● Task item
Copy out all the lines of the data that hold the word "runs".

━━━━━━

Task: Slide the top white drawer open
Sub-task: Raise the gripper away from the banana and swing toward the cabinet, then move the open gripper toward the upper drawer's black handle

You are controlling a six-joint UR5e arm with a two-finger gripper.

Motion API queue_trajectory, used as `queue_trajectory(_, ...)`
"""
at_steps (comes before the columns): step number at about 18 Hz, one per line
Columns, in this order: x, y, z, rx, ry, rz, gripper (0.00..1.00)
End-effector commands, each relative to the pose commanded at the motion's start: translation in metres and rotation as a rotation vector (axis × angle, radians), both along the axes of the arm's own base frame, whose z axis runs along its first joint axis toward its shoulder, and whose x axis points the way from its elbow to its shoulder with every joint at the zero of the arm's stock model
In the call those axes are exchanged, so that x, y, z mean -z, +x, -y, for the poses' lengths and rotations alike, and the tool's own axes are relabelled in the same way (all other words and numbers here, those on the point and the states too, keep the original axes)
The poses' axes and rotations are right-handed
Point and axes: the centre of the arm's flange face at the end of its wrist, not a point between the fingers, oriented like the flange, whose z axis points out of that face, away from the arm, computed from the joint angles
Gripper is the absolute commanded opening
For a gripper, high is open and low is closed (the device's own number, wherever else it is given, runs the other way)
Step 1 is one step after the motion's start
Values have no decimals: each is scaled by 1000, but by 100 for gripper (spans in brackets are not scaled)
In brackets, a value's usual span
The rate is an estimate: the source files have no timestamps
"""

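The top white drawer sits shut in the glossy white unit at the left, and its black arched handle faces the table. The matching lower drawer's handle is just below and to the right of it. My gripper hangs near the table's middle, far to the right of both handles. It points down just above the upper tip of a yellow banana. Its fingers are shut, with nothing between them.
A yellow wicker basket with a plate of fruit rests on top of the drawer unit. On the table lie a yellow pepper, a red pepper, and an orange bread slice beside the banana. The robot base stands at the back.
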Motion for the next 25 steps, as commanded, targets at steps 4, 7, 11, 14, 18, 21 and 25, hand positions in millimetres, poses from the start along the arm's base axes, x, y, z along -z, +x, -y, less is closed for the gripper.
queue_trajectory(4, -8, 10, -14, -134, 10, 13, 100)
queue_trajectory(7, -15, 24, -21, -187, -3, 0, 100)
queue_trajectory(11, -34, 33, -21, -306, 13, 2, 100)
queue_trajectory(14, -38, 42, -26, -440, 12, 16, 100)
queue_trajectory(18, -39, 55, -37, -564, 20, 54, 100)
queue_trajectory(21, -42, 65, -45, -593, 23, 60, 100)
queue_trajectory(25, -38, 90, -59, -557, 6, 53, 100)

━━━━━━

● Finished task
End-effector commands, each relative to the pose commanded at the motion's start: translation in metres and rotation as a rotation vector (axis × angle, radians), both along the axes of the arm's own base frame, whose z axis runs along its first joint axis toward its shoulder, and whose x axis points the way from its elbow to its shoulder with every joint at the zero of the arm's stock model
For a gripper, high is open and low is closed (the device's own number, wherever else it is given, runs the other way)

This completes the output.